Equity also says I will load you with the burden you can carry, accord you the credits you merit and shoulder you with the blame you deserve notwithstanding your sex so inasmuch as women want to be given fair chances, they do not just want to be excused because ‘she’s only a woman’, she wants to take responsibility for her faults and recognition for her success. That is what women want.
You know all these talk about equity reminds me of our equity and trust lecturer, always having something on the feminine gender, when a lady comes late to class, he sermonizes on how ladies are always the one coming late, when a lady takes permission to go to the ladies, he lectures on how ladies are always swift to take excuses to leave the class, meanwhile he does not hesitate to declare to the whole class that the lady is going ‘to perform a non delegable duty’ so everyone knows she’s going to the ladies. I remember this particular day he kept on and on about ladies someone had to ask if he was a MISOGYNIST. That word, ehn. In his jovial manner however, he declared the word a big word for which he would have to go and check his dictionary and if not found, his ‘bigger book’ the encyclopaedia. Funny him. I decided to look up the word someday and I found this particular definition I’m so in love with, for ‘misogynism’ actually, ‘the act of conditioning women to feel bad about being women’. I have met many men who are guilty of this definition, they want to define a lady by flimsy and excusable things such as hairdo, relationship status, and blah. Okay now I remember it, how a friend’s boyfriend told her to go and make her hair ASAP before he arrives town because he could not imagine walking with her on the street or people will think man and man are walking. Crime- she went on a low cut! ‘SMH’ for misogynists o. They are so myopic. And the havoc they’re wrecking by the day? God help ‘em girls.

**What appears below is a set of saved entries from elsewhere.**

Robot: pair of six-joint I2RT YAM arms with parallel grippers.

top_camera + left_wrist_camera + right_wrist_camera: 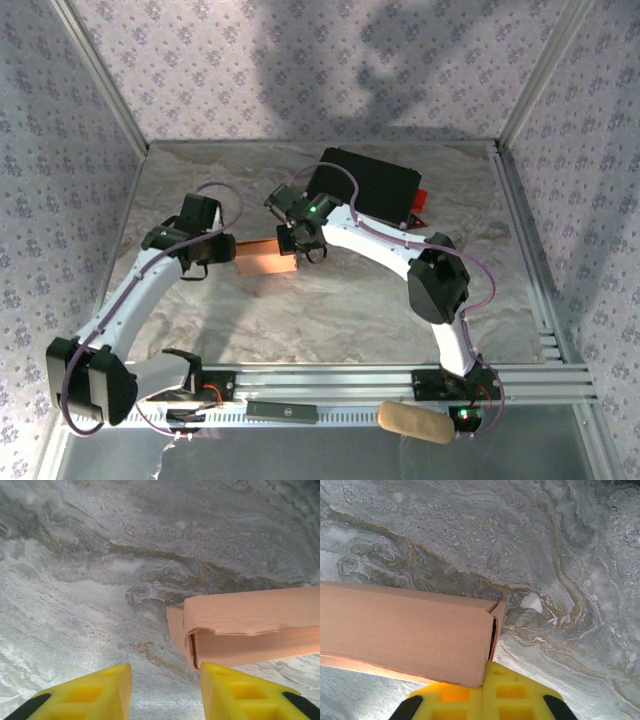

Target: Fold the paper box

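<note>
Risk: salmon-pink thin cardboard box [266,258] may skid on marbled worktop [350,320], end flap [176,630] springing open; left tool [165,674] apart, right tool [488,691] together

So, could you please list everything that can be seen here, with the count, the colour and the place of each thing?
paper box: one, salmon-pink, middle of the table, between the two grippers
case: one, black with a red part at its right end, far side of the table
table: one, grey marbled, under everything
roll: one, beige, at the near rail, right of the middle
bar: one, dark, flat, at the near rail, left of the middle
walls: three, pale purple with a flower pattern, around the table
left gripper: one, yellow fingers, open, at the box's left end
right gripper: one, yellow fingers, shut, at the box's right end
</note>
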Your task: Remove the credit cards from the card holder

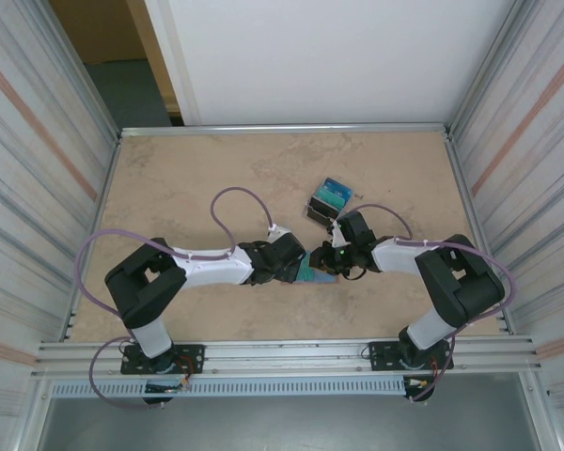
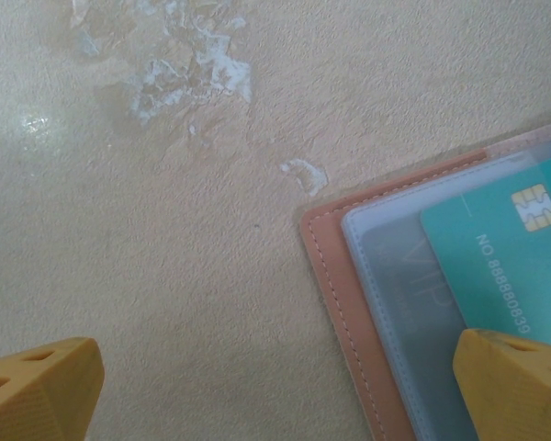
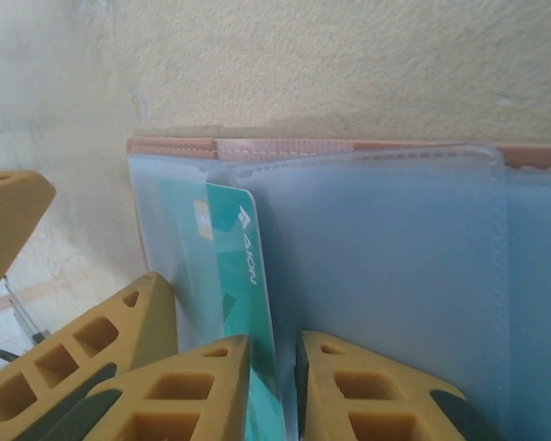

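Right fingers (image 3: 211, 381): pinched on credit card (image 3: 243, 266); pull straight along sleeve (image 3: 376, 248)
Left fingers (image 2: 510, 377): wide; press card holder (image 2: 335, 276) to bench (image 2: 165, 230)

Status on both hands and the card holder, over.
Left hand open at edge of card holder. Right hand shut on a teal card, partly in its sleeve. Nothing blocking.

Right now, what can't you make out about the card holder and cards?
- Top external: the card holder is mostly covered by the left gripper and right gripper, and is too small to count cards.
- Left wrist: the credit card is cut off by the frame's right edge, its lower part under a yellow fingertip.
- Right wrist: the frosted sleeves blur whatever sits behind them; the card's lower edge is hidden between the fingertips.
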Action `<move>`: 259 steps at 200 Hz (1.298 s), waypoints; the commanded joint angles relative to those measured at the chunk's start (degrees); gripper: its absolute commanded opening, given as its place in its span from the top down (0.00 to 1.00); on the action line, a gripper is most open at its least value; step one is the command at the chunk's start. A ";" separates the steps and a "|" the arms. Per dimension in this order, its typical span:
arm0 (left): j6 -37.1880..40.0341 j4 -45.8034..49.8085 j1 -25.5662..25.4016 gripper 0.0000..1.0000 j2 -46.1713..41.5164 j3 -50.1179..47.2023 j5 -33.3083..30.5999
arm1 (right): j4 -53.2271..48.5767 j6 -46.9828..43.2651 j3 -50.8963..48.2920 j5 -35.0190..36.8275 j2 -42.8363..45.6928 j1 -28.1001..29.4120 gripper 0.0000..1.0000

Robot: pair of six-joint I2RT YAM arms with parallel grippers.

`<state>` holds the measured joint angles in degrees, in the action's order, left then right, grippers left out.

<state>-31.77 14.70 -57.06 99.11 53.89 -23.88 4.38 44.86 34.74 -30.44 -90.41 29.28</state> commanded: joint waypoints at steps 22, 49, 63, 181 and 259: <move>-1.45 2.66 0.37 0.01 1.87 -1.41 1.18 | 2.23 1.72 0.64 -2.08 -1.10 0.61 0.83; -1.54 2.66 0.37 0.01 1.68 -1.59 1.29 | 2.25 1.72 0.76 -2.32 -0.52 0.59 0.85; -1.50 2.62 0.36 0.01 1.45 -1.50 1.31 | 1.87 1.52 0.75 -2.15 -0.54 0.61 0.87; -1.54 3.32 0.46 0.01 0.47 -2.42 -0.29 | -16.55 -5.46 3.38 11.86 9.01 0.48 1.00; 2.80 2.82 1.05 0.01 -0.99 -3.46 -3.79 | -21.75 -9.09 4.86 14.71 15.90 0.60 1.00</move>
<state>-32.21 13.34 -56.95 98.89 52.93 -24.51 -13.21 38.79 37.10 -18.31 -76.97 29.65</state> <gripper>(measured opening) 0.986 0.055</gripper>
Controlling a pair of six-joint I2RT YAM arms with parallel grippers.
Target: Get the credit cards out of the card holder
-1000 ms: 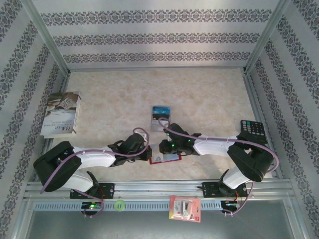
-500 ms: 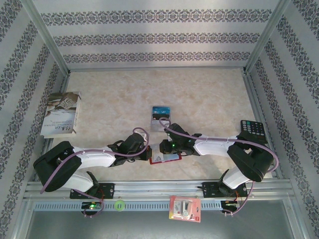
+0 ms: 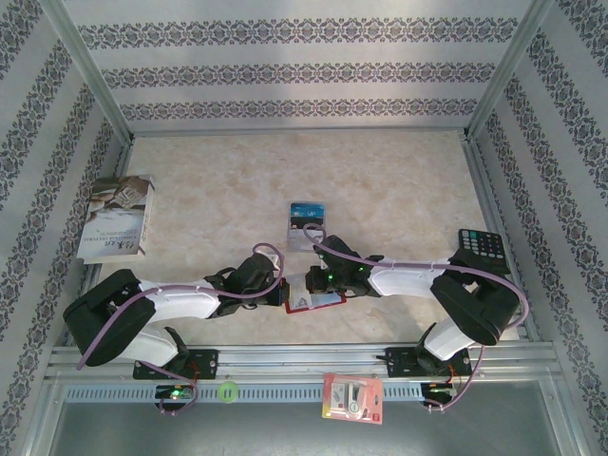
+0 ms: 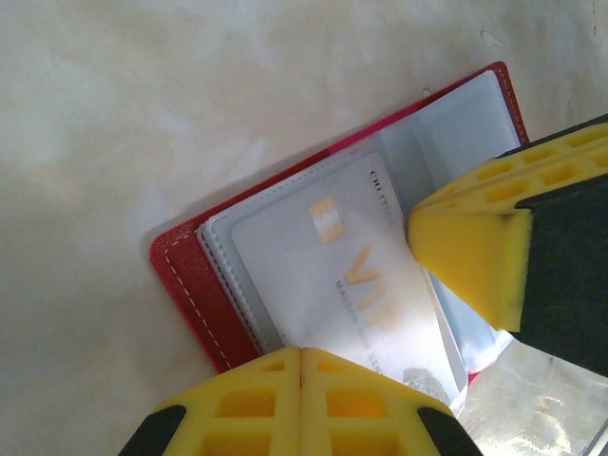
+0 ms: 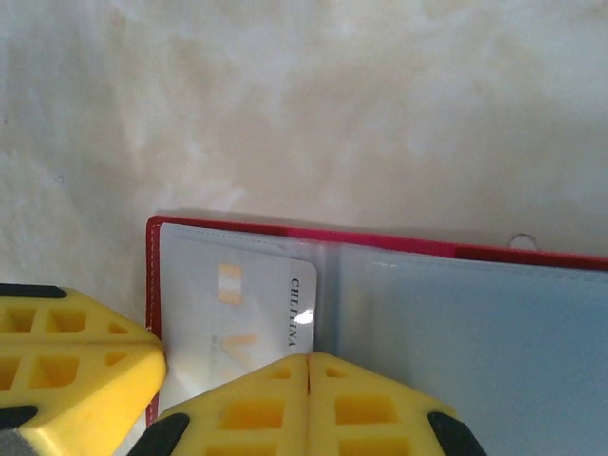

Candid opinion- I believe women should value themselves for who they are and who God has made them to be because women have got so much going on in their lives, so much business to mind than competing with men.

To all the misogynists out there, men and women alike, cos I know a handful of women who’ve got womanhood all mixed up too, to y’all-  leave ‘em women alone and let the girls be! Peace.

N.B. If you’re having problems distinguishing both concepts- equality and equity, it’s very easy, just remove the ‘al’ in the former and we’re good!